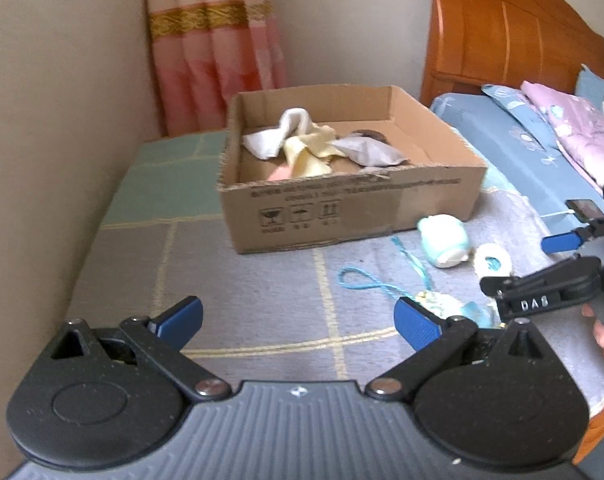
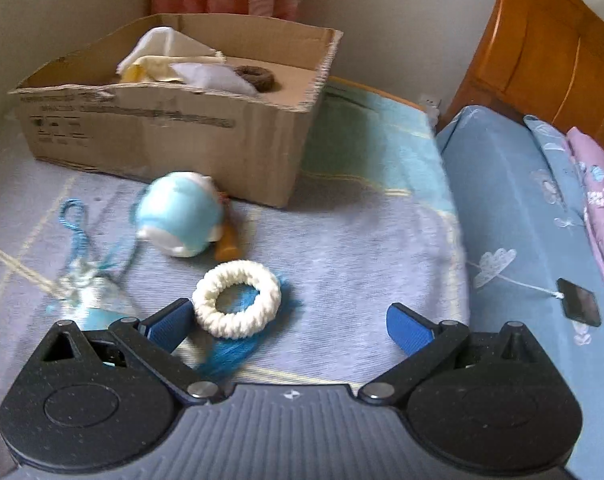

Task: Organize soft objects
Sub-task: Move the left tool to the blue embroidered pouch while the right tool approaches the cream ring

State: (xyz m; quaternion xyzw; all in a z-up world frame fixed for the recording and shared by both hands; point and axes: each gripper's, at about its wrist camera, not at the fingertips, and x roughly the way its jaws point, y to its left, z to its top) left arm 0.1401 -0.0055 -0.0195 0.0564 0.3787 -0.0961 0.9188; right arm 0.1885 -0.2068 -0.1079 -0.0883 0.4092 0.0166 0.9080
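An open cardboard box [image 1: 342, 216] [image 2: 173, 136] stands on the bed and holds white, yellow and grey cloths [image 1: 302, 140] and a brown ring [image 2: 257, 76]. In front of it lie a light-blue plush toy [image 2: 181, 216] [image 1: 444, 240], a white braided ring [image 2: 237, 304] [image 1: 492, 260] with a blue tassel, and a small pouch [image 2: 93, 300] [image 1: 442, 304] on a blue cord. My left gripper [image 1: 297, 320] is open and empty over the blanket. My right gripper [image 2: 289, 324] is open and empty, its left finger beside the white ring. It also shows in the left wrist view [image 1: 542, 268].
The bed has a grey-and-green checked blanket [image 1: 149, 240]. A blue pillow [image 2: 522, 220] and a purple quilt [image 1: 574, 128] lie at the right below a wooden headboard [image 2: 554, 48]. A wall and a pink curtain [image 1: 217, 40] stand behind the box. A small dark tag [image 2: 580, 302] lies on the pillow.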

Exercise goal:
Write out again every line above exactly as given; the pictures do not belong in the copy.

Reply to the exercise:
Task: Organize soft objects
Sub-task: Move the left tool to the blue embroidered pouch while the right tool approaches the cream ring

State: (xyz m; quaternion xyzw; all in a z-up world frame fixed for the recording and shared by both hands; point and axes: each gripper's, at about its wrist camera, not at the fingertips, and x roughly the way its jaws point, y to its left, z to its top) left arm 0.1401 -0.0055 -0.0195 0.0564 0.3787 -0.0961 0.9188; right arm 0.1885 -0.2068 -0.1079 -0.0883 0.4092 0.0166 0.9080
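An open cardboard box [image 1: 342, 216] [image 2: 173, 136] stands on the bed and holds white, yellow and grey cloths [image 1: 302, 140] and a brown ring [image 2: 257, 76]. In front of it lie a light-blue plush toy [image 2: 181, 216] [image 1: 444, 240], a white braided ring [image 2: 237, 304] [image 1: 492, 260] with a blue tassel, and a small pouch [image 2: 93, 300] [image 1: 442, 304] on a blue cord. My left gripper [image 1: 297, 320] is open and empty over the blanket. My right gripper [image 2: 289, 324] is open and empty, its left finger beside the white ring. It also shows in the left wrist view [image 1: 542, 268].
The bed has a grey-and-green checked blanket [image 1: 149, 240]. A blue pillow [image 2: 522, 220] and a purple quilt [image 1: 574, 128] lie at the right below a wooden headboard [image 2: 554, 48]. A wall and a pink curtain [image 1: 217, 40] stand behind the box. A small dark tag [image 2: 580, 302] lies on the pillow.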

This concludes the response.